“Are you the lady of the house?” inquired the visitor, abruptly.
“There ain’t any ladies in this house,” answered Rachel. “You’ve come to the wrong place. We have to work for a living here.”
“The woman of the house, then,” said the stranger, rather impatiently. “It doesn’t make any difference about names. Are you the one I want to see?”
“No, I ain’t,” said Rachel, shortly.
“Will you tell your mistress that I want to see her, then?”
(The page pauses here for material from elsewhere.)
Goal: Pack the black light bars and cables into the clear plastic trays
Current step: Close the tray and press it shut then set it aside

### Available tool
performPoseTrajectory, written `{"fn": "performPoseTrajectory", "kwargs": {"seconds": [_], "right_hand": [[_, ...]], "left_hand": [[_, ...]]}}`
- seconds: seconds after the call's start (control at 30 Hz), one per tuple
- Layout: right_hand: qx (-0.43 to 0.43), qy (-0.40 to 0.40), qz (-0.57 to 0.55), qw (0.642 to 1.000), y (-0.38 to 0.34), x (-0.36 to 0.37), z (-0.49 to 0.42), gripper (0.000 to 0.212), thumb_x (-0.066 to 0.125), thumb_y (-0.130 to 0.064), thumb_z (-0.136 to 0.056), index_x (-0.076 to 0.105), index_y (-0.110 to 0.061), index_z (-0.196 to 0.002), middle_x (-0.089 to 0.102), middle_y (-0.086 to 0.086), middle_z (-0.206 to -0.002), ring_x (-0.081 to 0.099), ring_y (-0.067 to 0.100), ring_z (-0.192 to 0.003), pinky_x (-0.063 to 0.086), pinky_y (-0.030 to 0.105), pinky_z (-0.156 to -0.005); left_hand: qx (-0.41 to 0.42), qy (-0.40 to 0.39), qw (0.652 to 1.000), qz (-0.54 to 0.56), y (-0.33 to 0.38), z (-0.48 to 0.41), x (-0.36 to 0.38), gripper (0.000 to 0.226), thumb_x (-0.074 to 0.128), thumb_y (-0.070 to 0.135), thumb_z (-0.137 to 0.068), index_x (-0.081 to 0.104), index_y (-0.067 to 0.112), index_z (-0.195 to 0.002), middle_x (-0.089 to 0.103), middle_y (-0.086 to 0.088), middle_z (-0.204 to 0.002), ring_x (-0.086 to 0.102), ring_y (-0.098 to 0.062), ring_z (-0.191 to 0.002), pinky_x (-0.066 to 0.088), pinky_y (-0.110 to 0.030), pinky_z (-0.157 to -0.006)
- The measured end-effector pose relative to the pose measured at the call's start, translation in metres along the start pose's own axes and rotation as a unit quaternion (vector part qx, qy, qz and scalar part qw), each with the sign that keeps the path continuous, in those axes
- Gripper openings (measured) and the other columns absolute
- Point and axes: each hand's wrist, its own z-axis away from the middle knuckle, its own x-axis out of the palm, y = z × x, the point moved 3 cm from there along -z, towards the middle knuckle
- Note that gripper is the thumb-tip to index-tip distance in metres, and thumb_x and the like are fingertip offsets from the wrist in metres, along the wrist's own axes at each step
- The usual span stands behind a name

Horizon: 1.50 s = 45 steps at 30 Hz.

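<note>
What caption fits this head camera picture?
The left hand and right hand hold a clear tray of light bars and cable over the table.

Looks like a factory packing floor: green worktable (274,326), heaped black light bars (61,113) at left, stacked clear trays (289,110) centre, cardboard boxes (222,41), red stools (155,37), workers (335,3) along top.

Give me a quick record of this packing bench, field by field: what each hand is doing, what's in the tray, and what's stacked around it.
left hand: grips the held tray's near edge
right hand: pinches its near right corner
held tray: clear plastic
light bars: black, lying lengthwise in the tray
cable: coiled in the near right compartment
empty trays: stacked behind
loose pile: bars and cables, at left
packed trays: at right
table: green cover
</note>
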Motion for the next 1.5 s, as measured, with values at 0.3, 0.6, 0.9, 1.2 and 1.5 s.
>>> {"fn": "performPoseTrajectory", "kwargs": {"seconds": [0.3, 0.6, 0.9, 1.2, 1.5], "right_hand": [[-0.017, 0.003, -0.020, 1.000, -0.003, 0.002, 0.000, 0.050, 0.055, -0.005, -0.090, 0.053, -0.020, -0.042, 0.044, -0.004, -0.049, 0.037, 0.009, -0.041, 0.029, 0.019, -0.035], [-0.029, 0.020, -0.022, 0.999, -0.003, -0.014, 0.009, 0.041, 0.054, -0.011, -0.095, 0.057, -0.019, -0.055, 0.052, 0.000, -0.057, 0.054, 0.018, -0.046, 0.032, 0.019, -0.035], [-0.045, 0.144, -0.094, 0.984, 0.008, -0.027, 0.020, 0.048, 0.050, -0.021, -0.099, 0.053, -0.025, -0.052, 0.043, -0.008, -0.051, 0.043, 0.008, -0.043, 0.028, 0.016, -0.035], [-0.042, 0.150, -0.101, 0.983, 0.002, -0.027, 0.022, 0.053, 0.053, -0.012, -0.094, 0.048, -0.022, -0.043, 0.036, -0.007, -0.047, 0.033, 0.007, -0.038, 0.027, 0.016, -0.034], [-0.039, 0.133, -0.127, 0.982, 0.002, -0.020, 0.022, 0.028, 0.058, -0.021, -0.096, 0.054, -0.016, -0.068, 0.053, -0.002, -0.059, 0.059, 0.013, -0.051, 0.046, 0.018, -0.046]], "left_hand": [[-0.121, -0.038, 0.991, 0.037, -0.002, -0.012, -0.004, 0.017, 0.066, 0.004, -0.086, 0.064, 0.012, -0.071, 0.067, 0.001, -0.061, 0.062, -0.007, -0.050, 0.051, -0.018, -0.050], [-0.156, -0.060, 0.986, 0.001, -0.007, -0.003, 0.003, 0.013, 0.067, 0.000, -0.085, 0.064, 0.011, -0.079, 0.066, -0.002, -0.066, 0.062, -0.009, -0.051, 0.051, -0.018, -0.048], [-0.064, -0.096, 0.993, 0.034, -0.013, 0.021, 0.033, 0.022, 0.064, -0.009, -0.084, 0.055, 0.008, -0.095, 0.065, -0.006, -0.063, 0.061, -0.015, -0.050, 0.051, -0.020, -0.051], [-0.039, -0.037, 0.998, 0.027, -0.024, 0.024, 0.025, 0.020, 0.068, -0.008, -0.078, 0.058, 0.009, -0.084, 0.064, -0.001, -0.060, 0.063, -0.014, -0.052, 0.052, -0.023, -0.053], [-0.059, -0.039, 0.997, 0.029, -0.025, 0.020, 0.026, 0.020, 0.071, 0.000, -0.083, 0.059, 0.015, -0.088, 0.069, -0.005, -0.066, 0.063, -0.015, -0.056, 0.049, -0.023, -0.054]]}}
“I have no mistress,” said Rachel. “What do you take me for?”
“I thought you might be the servant, but that don’t matter. I want to see Mrs. Harding. Will you call her, or shall I go and announce myself?”
“I don’t know as she’ll see you. She’s busy in the kitchen.”
“Her business can’t be as important as what I’ve come about. Tell her that, will you?”
Rachel did not fancy the stranger’s tone or manner. Certainly she did not manifest much politeness. But the spinster’s curiosity was excited, and this led her the more readily to comply with the request.
“Stay here, and I’ll call her,” she said.
“There’s a woman wants to see you,” announced Rachel.
“Who is it?”
“I don’t know. She hasn’t got any manners, that’s all I know about her.”
Mrs. Harding presented herself at the door.
“Won’t you come in?” she asked.
“Yes, I will. What I’ve got to say to you may take some time.”
Mrs. Harding, wondering vaguely what business this strange visitor could have with her, led the way to the sitting room.
“You have in your family,” said the woman, after seating herself, “a girl named Ida.”
Mrs. Harding looked up suddenly and anxiously. Could it be that the secret of Ida’s birth was to be revealed at last? Was it possible that she was to be taken from her?
“Yes,” she answered, simply.
“Who is not your child?”
“But I love her as much. I have always taught her to look upon me as her mother.”
“I presume so. My visit has reference to her.”
“Can you tell me anything of her parentage?” inquired Mrs. Harding, eagerly.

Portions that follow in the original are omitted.